» What the task asks: From the line that contains "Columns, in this" through the line that contains "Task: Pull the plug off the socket", output every line of the listing below exactly and leave out all the rest.

--- Information supplied ---

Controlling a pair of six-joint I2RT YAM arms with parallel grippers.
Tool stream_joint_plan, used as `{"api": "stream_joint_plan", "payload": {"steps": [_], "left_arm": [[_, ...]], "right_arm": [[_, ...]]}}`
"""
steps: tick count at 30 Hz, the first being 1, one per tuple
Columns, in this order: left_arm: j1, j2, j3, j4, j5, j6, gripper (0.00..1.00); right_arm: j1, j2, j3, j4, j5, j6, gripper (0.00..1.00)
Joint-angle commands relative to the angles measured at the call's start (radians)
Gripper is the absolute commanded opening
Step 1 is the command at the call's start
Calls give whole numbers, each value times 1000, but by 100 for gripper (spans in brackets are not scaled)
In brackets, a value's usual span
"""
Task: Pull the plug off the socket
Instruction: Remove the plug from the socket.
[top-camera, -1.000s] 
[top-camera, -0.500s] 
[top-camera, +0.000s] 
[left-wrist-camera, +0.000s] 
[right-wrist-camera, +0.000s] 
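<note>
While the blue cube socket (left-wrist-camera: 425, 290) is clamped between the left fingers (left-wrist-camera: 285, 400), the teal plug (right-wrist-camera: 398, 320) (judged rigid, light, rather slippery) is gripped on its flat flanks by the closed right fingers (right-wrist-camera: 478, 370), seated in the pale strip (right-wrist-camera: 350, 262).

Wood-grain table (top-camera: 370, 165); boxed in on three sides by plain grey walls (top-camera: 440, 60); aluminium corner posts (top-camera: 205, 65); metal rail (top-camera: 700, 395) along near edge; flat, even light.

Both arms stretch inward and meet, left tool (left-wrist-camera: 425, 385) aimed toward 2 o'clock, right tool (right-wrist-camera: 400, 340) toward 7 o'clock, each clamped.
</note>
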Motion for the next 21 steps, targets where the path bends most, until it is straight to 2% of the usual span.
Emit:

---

» Written response:
Columns, in this order: left_arm: j1, j2, j3, j4, j5, j6, gripper (0.00..1.00); right_arm: j1, j2, j3, j4, j5, j6, gripper (0.00..1.00)
Joint-angle commands relative to the angles measured at the call's start (radians)
Gripper is the absolute commanded opening
Step 1 is the command at the call's start
Calls give whole numbers, each value times 1000, but by 100 for gripper (spans in brackets are not scaled)
In brackets, a value's usual span
"""
Task: Pull the plug off the socket

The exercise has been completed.